[R] open_dataset() behavior with incorrectly quoted input data #37908

angela-li · 2023-09-27T15:17:11Z

Describe the usage question you have. Please include as many useful details as possible.

I've started using {arrow} to read in data in R, and I noticed that it handles messy (aka human-collected!) tabular data slightly worse than {data.table}'s fread function. (But I want to work with arrow as vs. data.table as the partitioning element is going to be useful for me in the future!)

One issue I came across was how open_dataset handles incorrectly quoted data, or data where the default quote_char of " is included accidentally in a column.

Here's how the behavior is different between data.table and arrow. (Here's the test_data.txt file for the below code. It's a .txt file because the original humongous data file is delivered as a .txt.)

# Does not work
library(arrow)
test <- open_dataset("test_data.txt",
             format = "text",
             delim = "|")

# Works - generates error about improper quoting, but reads it correctly
library(data.table)
test <- fread("test_data.txt")

The data.table() documentation describes how they handle this data situation reasonably well, NEWS file here.

For now, I think I can change parse_options in the open_dataset() function to handle this, but it was quite fiddly to do this - hard to track down in the docs how to do this. Changing this option is also not good for the rest of the data, where I do want the quote_char to be ".

# Works, but is frustrating to figure out - and not ideal for the rest of the data
test <- open_dataset("test_data.txt",
             format = "text",
             parse_options = CsvParseOptions$create(
                                   delimiter = "|",
                                   quoting = TRUE,
                                   quote_char = '', # changing this to blank, instead of '"', solves the problem
                                   double_quote = TRUE,
                                   escaping = FALSE,
                                   escape_char = "\\",
                                   newlines_in_values = FALSE,
                                   ignore_empty_lines = TRUE))

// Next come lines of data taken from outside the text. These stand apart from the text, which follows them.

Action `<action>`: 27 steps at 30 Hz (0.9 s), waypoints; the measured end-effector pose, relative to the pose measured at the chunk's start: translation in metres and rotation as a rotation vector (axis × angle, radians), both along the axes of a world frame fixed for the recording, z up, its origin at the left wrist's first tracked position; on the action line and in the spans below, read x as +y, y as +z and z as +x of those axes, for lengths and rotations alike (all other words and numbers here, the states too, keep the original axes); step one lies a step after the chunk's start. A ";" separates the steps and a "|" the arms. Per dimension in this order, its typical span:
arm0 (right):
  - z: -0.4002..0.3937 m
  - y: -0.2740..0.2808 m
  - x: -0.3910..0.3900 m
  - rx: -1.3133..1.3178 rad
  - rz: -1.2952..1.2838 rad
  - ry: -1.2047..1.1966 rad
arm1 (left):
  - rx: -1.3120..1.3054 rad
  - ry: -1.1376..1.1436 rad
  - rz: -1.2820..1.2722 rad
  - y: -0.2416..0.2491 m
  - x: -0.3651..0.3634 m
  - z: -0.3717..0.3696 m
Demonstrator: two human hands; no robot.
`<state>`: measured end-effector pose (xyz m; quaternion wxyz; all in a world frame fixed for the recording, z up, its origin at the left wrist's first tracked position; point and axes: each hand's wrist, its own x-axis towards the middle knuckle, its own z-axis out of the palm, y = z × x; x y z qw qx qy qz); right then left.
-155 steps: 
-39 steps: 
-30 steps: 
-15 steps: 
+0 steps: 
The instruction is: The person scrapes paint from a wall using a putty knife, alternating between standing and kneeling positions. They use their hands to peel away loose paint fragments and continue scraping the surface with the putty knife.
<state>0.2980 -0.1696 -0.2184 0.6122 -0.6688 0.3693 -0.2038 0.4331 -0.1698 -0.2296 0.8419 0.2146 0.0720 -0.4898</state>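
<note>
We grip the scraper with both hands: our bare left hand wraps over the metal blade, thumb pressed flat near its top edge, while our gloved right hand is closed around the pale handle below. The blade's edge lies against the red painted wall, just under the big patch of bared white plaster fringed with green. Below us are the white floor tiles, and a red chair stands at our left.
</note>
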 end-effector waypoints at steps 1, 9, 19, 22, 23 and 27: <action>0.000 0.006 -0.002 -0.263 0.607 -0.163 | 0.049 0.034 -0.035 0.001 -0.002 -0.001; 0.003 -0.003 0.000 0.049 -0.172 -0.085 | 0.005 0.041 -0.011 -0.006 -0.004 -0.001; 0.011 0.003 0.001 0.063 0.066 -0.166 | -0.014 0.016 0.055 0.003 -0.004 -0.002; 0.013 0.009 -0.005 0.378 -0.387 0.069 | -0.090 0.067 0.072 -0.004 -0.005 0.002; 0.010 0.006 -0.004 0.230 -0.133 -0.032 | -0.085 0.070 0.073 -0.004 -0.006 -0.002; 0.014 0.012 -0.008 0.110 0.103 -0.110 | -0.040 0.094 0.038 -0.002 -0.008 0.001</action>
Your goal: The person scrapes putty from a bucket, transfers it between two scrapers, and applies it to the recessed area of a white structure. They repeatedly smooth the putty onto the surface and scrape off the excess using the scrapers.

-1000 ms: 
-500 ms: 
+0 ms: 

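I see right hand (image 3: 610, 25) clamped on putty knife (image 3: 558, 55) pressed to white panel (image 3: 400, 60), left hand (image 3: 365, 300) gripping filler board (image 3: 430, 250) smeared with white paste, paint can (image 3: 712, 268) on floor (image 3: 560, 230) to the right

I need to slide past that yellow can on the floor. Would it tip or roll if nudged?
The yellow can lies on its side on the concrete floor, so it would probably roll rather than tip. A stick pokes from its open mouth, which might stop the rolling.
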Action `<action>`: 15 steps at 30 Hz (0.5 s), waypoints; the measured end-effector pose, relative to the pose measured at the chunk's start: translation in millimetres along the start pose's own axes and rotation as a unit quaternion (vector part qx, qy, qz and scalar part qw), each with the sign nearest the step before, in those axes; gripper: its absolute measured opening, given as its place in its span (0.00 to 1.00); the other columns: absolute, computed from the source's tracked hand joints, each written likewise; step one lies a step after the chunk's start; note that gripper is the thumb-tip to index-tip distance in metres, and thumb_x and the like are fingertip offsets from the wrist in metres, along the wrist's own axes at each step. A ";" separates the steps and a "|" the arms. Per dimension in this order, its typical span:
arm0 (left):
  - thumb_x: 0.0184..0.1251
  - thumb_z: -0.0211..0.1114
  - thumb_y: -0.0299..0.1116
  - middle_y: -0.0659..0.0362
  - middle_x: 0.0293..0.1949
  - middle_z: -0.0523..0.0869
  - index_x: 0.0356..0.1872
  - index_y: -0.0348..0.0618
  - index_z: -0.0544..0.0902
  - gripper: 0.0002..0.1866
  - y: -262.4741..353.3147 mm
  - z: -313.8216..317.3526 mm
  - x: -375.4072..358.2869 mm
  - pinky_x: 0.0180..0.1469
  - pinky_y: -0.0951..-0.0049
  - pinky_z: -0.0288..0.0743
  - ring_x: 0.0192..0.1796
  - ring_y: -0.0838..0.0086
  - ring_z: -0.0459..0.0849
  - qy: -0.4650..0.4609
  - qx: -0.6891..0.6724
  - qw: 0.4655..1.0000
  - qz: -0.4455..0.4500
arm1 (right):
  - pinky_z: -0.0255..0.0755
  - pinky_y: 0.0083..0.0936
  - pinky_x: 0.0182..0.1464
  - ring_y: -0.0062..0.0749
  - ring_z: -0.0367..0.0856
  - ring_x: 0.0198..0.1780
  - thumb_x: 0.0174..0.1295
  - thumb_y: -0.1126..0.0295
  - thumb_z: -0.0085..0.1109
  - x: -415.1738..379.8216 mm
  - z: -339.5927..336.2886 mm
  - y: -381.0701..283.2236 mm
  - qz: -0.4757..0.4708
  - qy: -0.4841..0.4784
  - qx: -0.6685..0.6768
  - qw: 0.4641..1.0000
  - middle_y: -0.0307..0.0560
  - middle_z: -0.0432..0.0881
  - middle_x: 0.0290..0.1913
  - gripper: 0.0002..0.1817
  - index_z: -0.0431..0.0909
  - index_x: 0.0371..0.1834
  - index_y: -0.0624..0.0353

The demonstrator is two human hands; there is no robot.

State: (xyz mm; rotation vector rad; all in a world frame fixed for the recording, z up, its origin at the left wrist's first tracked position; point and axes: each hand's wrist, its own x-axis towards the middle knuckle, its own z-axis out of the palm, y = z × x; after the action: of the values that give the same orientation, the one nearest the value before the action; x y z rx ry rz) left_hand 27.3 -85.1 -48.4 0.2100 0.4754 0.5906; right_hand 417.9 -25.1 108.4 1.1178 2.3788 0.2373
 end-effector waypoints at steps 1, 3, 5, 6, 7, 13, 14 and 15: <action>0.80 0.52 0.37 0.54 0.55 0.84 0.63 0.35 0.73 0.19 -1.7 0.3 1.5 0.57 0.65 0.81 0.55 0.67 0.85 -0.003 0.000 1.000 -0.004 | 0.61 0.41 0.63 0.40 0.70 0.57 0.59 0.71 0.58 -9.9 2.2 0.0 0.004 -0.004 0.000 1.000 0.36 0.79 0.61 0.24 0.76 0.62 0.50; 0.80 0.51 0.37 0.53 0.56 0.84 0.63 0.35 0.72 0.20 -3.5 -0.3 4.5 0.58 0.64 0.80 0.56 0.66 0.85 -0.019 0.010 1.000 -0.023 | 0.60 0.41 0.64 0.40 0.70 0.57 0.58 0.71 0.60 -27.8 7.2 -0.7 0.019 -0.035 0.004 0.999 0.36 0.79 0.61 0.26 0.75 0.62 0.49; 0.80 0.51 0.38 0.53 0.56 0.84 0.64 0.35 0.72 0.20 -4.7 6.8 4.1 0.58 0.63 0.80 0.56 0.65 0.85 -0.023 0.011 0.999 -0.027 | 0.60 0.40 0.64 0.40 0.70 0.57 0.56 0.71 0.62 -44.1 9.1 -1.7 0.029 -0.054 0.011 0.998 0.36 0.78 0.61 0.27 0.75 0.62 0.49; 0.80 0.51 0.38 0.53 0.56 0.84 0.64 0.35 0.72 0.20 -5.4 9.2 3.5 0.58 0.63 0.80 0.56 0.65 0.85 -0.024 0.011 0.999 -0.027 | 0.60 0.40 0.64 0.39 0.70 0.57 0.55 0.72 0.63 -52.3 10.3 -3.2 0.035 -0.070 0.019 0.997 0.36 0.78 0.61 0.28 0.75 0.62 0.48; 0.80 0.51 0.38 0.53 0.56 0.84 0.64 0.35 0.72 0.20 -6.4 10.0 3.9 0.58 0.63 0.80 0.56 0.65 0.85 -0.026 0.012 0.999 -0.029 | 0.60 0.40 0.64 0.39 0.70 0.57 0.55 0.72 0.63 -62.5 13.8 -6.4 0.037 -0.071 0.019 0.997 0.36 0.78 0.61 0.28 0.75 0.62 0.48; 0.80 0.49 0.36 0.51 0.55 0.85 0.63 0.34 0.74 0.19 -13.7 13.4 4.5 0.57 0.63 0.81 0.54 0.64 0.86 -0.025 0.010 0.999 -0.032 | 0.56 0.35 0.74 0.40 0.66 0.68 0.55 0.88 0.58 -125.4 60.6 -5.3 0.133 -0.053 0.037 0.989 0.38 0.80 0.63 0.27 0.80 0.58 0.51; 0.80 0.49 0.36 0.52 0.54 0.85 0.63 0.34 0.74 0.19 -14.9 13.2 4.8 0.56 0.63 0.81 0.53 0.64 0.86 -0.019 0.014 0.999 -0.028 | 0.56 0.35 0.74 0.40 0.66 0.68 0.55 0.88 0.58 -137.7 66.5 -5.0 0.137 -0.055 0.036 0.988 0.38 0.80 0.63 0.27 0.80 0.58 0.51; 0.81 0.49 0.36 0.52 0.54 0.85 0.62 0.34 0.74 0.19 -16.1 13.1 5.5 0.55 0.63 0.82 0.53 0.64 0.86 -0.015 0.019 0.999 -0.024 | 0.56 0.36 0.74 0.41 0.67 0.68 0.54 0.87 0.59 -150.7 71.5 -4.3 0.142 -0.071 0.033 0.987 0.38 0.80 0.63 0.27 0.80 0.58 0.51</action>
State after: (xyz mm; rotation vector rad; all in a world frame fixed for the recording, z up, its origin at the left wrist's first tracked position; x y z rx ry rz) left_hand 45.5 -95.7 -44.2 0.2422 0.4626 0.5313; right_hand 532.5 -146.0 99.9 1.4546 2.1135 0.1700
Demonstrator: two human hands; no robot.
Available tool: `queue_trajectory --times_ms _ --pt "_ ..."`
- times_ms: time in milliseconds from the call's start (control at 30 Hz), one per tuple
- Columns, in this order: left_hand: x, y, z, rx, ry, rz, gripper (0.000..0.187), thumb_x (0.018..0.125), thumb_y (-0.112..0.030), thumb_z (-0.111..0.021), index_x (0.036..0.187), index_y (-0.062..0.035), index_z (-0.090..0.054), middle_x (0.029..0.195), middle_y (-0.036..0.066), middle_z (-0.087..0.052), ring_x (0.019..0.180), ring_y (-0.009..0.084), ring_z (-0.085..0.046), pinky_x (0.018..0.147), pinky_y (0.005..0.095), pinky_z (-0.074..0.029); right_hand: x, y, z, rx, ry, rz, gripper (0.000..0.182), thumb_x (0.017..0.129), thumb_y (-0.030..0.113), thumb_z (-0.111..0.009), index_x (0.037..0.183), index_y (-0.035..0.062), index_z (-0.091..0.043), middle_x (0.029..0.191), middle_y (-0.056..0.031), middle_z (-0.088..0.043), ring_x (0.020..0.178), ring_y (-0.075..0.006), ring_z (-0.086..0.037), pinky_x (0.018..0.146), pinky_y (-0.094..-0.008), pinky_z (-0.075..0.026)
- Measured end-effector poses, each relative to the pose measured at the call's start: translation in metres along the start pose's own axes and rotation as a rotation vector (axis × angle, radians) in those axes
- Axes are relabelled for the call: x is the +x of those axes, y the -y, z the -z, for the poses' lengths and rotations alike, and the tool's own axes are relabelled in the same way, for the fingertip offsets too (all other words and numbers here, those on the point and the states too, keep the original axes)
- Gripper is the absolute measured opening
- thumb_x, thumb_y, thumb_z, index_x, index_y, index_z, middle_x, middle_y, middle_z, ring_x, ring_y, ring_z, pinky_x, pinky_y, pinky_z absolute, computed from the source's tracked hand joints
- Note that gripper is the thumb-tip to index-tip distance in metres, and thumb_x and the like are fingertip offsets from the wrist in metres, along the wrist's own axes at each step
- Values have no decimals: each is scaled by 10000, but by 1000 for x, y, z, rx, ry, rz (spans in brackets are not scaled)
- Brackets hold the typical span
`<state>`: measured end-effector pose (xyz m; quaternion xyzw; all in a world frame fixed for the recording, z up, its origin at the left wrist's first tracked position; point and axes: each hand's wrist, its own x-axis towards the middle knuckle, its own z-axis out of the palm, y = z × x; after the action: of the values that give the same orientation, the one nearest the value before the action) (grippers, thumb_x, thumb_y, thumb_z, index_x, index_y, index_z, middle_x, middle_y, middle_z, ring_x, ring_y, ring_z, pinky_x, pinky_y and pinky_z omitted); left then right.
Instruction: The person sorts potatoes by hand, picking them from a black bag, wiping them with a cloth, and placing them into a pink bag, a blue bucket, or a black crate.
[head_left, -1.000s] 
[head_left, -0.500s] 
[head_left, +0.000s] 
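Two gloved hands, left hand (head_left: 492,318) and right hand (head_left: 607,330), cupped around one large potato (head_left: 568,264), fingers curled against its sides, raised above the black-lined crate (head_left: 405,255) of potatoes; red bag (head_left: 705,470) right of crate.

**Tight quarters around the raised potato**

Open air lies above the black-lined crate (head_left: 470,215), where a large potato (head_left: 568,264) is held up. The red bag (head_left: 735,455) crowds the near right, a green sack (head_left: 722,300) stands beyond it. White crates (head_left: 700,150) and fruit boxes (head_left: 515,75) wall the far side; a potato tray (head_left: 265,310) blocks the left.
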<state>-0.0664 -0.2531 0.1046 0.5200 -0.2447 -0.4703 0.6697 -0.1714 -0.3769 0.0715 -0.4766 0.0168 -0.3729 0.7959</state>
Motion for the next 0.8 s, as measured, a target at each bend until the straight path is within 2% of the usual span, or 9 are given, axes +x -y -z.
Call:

I don't know if improper quoting happens elsewhere in the data, so ideally there would be some way to detect and fix this type of improper quoting systematically (as versus skipping rows manually, or changing the quote_char to blank, which could cause issues for other columns.)

Two qs:

(immediate q) Are there more effective usage strategies for handling this type of data?
(longer-term improvement) Would automatically handling this type of messy data be something that the arrow team would consider building into open_dataset()?

Thanks for your help!

Component(s)

R

The text was updated successfully, but these errors were encountered:

thisisnic · 2023-09-29T14:35:22Z

Hi @angela-li, thanks for reporting this! Yeah, that looks pretty gnarly in terms of the paths you had to go down to find that information, we should definitely improve our docs around this. Would you mind telling me a bit more about where you looked and how you figured it out?

In terms of question 1, I'm not sure there is a better strategy here.

In terms of question 2, it sounds like a really helpful feature request, though it'd be a pretty substantial, and most likely in the C++ code, and I know that a lot of those devs are focussed on other areas of the codebase. Arrow’s CSV reader is optimized for very fast parsing of valid CSVs (rather than other parsers like readr and data.table that offer more flexible options for handling invalid data, occasionally at the expense of speed), so it might end up being more of a problem that is better solved by multiple libraries.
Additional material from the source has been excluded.